電気自動車として注目される日産リーフの実際の航続可能距離はどのくらいなのでしょうか?初期型(平成23年式)を利用してみた感想としては、充電池の経年劣化が著しくカタログ値の半分も走れないため、近場での利用にしか向かないという印象です。
リーフが発売されてから約5年が経過し、中古のリーフも数多く出回っています。リーフから乗り換えるユーザーも多く、その際の買取価格はどのくらいなのでしょうか。充電池の劣化の影響も気になるところです。
本日は、日産リーフを利用し、実際の航続可能距離や充電スポットの使い勝手を解説するとともに、買取価格への影響をみていきたいと思います。
リーフの実際の航続可能距離を計測
今回は、平成23年式走行距離50,000キロの初期型リーフで航続可能距離を調査しました。まず驚いたのが100%充電状態でも航続可能距離表示が100キロ前後ということです。日産の店舗においてある急速充電設備では充電完了しても70キロ台でした。新車登録時より5年経過50,000キロでは電池の劣化が相当に進んでいるようです。

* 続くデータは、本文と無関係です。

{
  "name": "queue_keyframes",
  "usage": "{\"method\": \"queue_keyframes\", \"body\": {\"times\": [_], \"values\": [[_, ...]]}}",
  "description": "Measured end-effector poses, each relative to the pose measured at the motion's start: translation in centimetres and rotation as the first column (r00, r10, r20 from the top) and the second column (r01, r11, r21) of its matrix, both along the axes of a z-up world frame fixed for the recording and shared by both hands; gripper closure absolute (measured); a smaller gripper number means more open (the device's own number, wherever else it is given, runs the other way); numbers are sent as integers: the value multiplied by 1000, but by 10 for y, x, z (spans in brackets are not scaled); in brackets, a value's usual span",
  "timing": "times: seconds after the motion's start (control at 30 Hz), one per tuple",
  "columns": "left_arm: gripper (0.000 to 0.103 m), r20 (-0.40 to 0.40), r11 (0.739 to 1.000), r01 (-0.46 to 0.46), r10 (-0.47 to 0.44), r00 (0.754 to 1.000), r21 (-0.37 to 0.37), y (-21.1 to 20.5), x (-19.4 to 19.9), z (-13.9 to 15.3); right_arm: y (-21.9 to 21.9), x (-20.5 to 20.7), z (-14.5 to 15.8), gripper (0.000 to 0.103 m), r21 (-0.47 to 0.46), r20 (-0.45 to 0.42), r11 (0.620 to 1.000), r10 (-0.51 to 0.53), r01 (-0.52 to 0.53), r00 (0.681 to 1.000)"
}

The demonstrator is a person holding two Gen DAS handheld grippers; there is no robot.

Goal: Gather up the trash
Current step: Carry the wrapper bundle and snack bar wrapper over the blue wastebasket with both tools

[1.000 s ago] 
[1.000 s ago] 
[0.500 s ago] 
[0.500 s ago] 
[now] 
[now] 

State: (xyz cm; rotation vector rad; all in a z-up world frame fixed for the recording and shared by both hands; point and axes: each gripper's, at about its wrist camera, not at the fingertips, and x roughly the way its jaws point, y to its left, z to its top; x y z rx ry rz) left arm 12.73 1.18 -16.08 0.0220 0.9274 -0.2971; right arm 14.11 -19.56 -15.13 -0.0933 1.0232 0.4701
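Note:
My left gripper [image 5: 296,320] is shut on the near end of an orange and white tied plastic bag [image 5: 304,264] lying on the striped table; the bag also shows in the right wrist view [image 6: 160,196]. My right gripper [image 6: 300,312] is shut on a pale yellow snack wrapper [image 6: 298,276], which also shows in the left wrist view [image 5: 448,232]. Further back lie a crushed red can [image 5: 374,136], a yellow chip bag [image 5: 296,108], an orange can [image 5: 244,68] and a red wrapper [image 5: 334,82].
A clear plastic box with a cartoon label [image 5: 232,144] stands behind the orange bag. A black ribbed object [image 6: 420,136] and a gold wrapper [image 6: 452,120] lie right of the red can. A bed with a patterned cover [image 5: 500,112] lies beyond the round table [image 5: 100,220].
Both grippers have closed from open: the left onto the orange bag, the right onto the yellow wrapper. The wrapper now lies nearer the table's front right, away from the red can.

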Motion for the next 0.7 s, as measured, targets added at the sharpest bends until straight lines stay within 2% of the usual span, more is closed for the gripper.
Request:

次に航続可能距離表示と実際の走行可能距離を確認した結果が下記表になります。
走行前 | 走行後 | 差し引き | |
航続可能距離表示 | 72km | 39km | 33km |
実走行メーター | 50714km | 50737km | 23km |
※一般道 休日昼間走行 エアコンoff状態
結論としては、航続可能距離表示の約7割程度しか走れないということになります。カタログ値ではフル充電で228キロ走行可能ということでしたが、実際に利用したリーフではフル充電でも約70キロ程度と半分の距離も走れませんでした。

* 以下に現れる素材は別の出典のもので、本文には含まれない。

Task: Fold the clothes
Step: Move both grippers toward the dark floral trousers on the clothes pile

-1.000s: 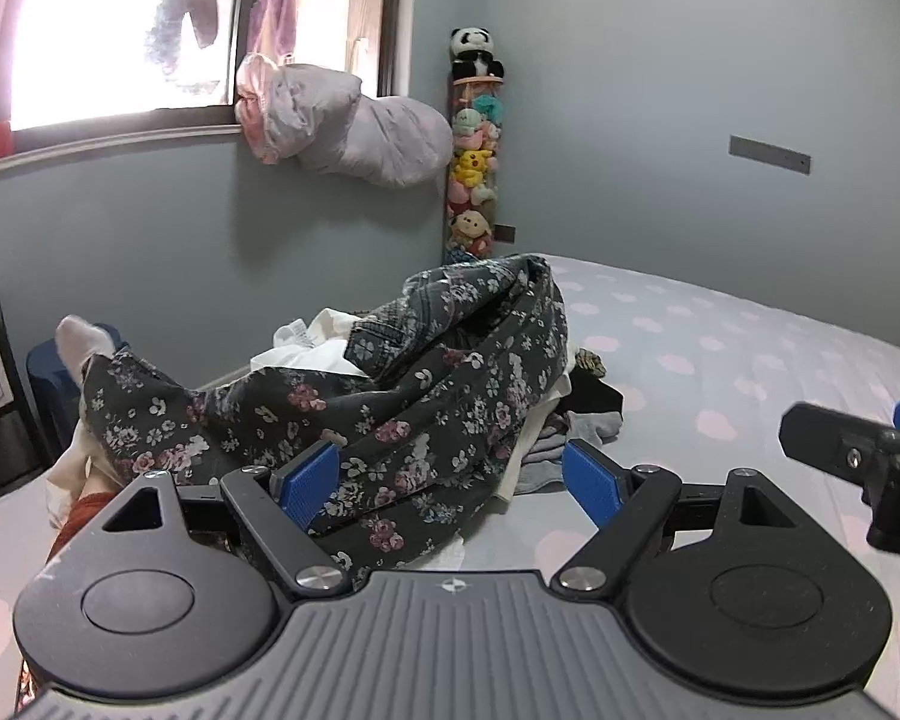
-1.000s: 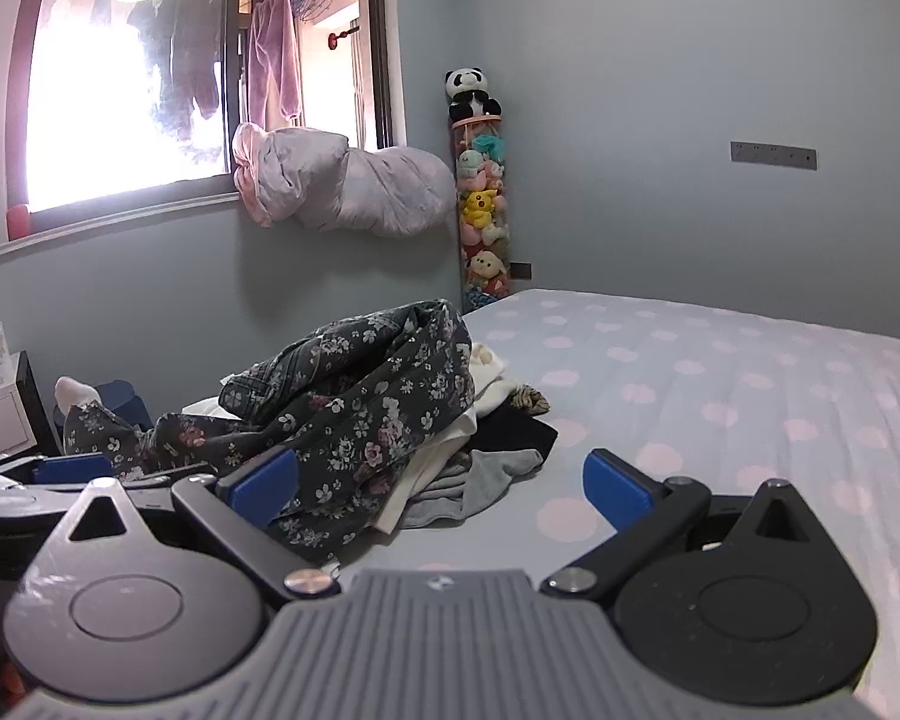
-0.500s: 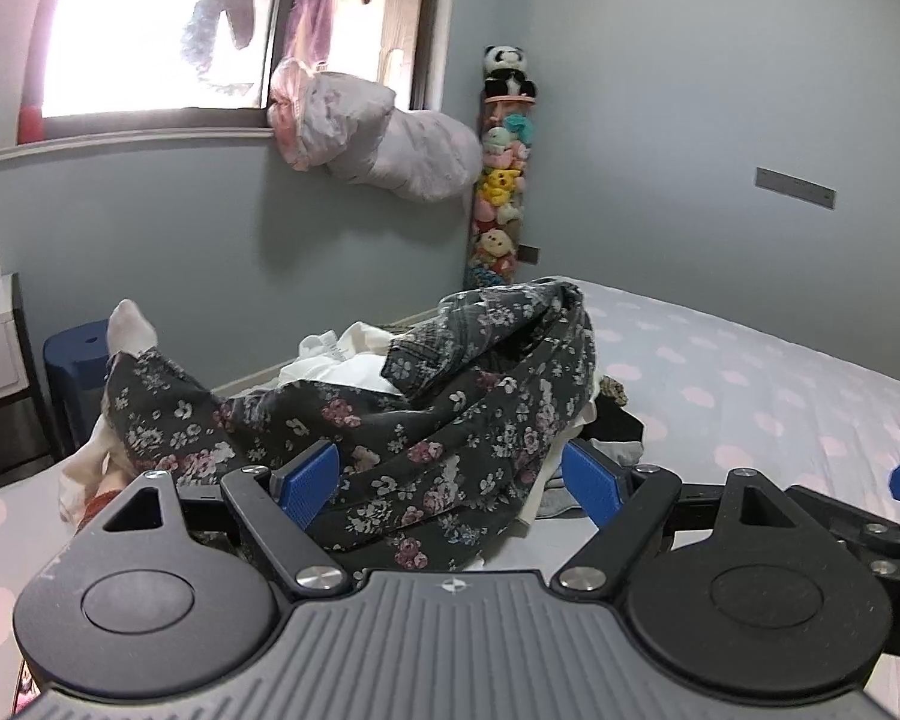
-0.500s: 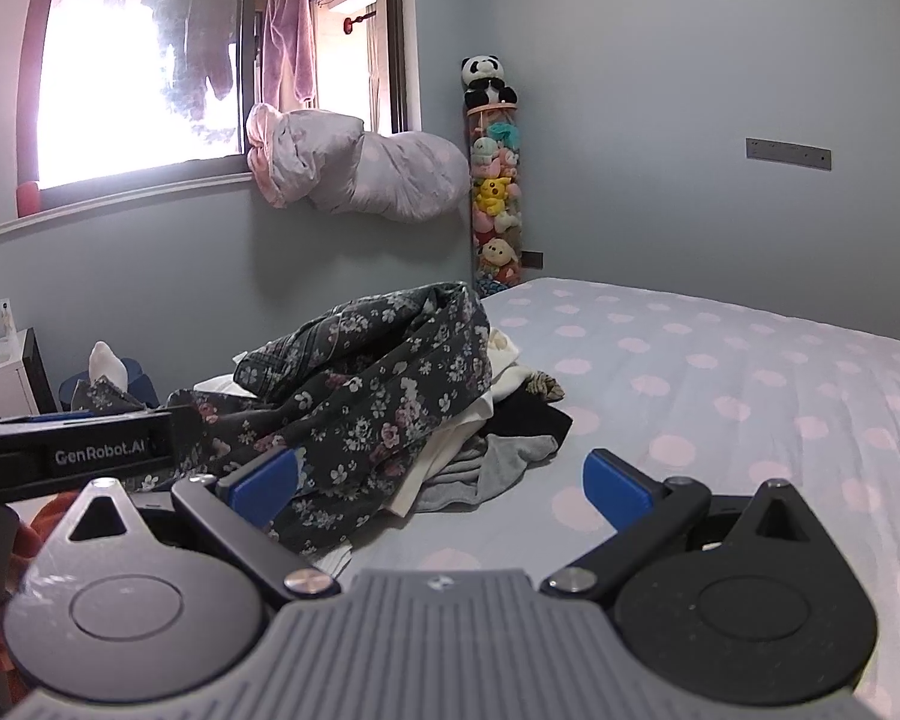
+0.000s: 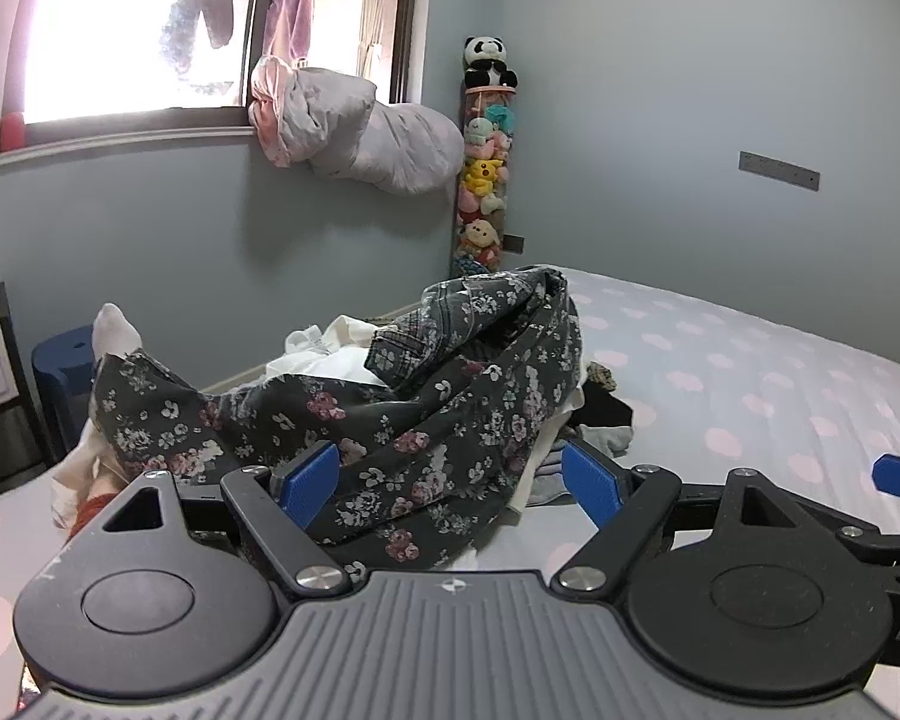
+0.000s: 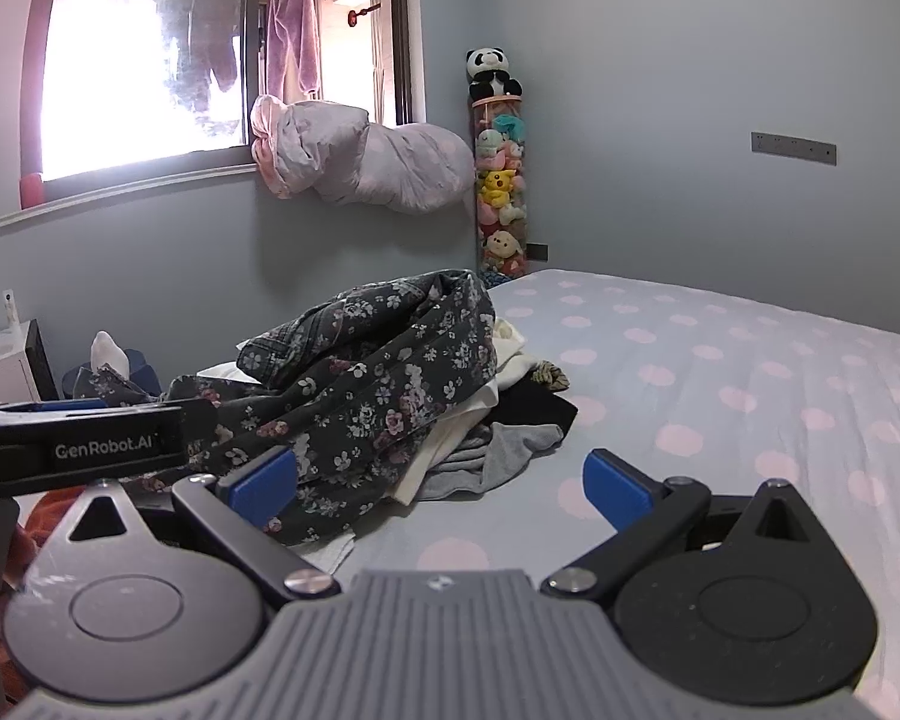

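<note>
A dark floral garment (image 5: 426,408) lies crumpled over a pile of clothes on the bed; it also shows in the right wrist view (image 6: 378,384). White (image 6: 510,354), grey (image 6: 498,450) and black (image 6: 534,408) pieces lie under it. My left gripper (image 5: 450,480) is open, its blue pads just short of the floral cloth, holding nothing. My right gripper (image 6: 441,483) is open and empty, in front of the pile's right side. The left gripper's arm shows at the left edge of the right wrist view (image 6: 78,444).
The bed has a pale sheet with pink dots (image 6: 720,372), stretching right. A bundled quilt (image 6: 360,162) hangs off the window sill. A tube of plush toys (image 6: 501,180) stands in the corner. A blue stool (image 5: 66,360) and white cabinet (image 6: 0,366) stand at left.
Both grippers have drawn back a little from the pile and shifted; the right gripper's tip now sits lower at the right edge of the left view. Jaws stay open. The clothes have not moved.
</note>
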A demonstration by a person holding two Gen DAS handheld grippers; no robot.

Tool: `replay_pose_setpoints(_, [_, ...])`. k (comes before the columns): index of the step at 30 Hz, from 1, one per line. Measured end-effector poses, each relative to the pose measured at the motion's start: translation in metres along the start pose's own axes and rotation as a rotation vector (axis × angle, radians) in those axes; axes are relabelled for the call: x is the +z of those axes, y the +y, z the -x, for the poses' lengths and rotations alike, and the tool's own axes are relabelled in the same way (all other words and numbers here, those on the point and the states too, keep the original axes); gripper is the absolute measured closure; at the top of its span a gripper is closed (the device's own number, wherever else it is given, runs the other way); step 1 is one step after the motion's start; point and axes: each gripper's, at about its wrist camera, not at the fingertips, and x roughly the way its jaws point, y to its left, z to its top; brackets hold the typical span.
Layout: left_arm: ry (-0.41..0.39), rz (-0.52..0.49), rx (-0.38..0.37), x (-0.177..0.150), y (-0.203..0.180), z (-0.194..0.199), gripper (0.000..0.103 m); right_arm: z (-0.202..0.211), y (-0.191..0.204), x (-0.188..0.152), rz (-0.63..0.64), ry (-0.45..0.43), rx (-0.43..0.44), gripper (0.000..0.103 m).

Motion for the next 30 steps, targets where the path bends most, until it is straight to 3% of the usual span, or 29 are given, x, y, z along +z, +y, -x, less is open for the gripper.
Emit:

冬場の走行ということもありますが、遠出は厳しいと思われます。今回はエアコンを使用しておらず、エアコンを使用すると更に航続可能距離は短くなります。
意外と不便、街中の充電設備
電気自動車の充電設備は近年急速に普及してきました。日産の店舗や高速道路のサービスエリア、ショッピングセンターなど様々な場所で充電が可能です。ただし、実際に利用してみると意外と不便という印象でした。
日産の店舗や高速道路では急速充電設備があるものの、だいたい1台しか設置しておらず、他のユーザーが利用していると利用できません。また、急速充電には30分間を要するためその間は時間を潰さなければなりません。

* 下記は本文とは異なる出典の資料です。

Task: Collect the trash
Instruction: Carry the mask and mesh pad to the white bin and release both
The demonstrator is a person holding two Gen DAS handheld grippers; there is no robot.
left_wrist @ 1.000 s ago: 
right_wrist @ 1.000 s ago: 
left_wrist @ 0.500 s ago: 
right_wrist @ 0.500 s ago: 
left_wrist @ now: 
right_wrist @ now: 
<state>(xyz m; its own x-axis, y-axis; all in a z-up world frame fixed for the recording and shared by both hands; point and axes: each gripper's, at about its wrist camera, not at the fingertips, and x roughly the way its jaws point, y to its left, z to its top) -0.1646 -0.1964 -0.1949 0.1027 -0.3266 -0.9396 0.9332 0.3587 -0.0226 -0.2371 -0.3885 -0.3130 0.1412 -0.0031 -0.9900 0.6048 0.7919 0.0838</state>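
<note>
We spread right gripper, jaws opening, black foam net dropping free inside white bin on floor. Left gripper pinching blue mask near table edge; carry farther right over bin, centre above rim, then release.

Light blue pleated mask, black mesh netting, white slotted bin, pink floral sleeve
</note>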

ショッピングセンターの充電設備は複数台あるため利用はしやすいですが、200V充電設備のため満タンにするには5~6時間を要します。筆者も実際に利用しましたが1時間充電で航続可能距離が約25キロしか増えませんでした。
充電設備ビジター利用はガソリン車と走行単価がほぼ変わらず
充電設備の利用形態は「会員」と「ビジター」があります。今回はビジターで利用してみました。「ビジター」では日産の店舗での急速充電利用料は1回540円(税込)ほとんどのショッピングセンターでの普通充電設備利用料は1時間あたり126円(税込)です。
今回利用した車両での1キロ走行あたり急速充電費用単価と普通充電設備費用単価は下記表になります。
費用(税込) | 走行可能距離(メーター7割) | 1kmあたり単価 | |
急速充電(日産店舗) | 540円 | 50km | 10.8円 |
通常充電 | 126円 | 18km | 7.0円 |
一般のガソリン車ではリッター10km走行とすると、1kmあたり単価は約12円(1リッター120円換算)ですから、ビジターの利用ではガソリン車より若干良い程度で大差ないです。
もっとも、「会員」の利用料は「ビジター」より安価であり、また定額形態もあるため利用頻度が高いユーザーはより割安となります。
充電池劣化の買取価格への影響は
以上のように初期型のリーフでは充電池の劣化が著しく、不便な点があります。その点がリーフの相場にも影響しています。初期型のリーフの買取価格相場、販売価格相場は下記表のとおりであり、同年式のプリウスに比べて半額程度と安価となっています。
23年式リーフX | 23年式プリウスG | |
買取価格相場 | 30~40万円 | 70~80万円 |
販売価格相場 | 65~75万円 | 100~110万円 |
新車価格 | 358万円 | 233万円 |
※ナビクル、カーセンサーネット調べ 走行距離5万キロ 標準色想定
リーフは年数が経過するにつれて、充電池の劣化が進むとさらに相場が下落すると思われます。
最後に
いかがでしょうか。ガソリンを必要とせず環境にも優しいリーフですが、充電池の経年劣化が著しく航続可能距離が徐々に短くなってきます。充電池の更なる改良が必要と思われます。また、日産店舗等での急速充電についても最速で30分という時間を更に短縮しないと、大きな普及は見込めないと感じます。
次世代の車として注目を集める電気自動車ですが、本格的な普及にはまだ時間がかかりそうです。国内では日産と三菱が先行している感がありますが、他メーカーも巻き込んだ競争により技術革新が進むことを期待します。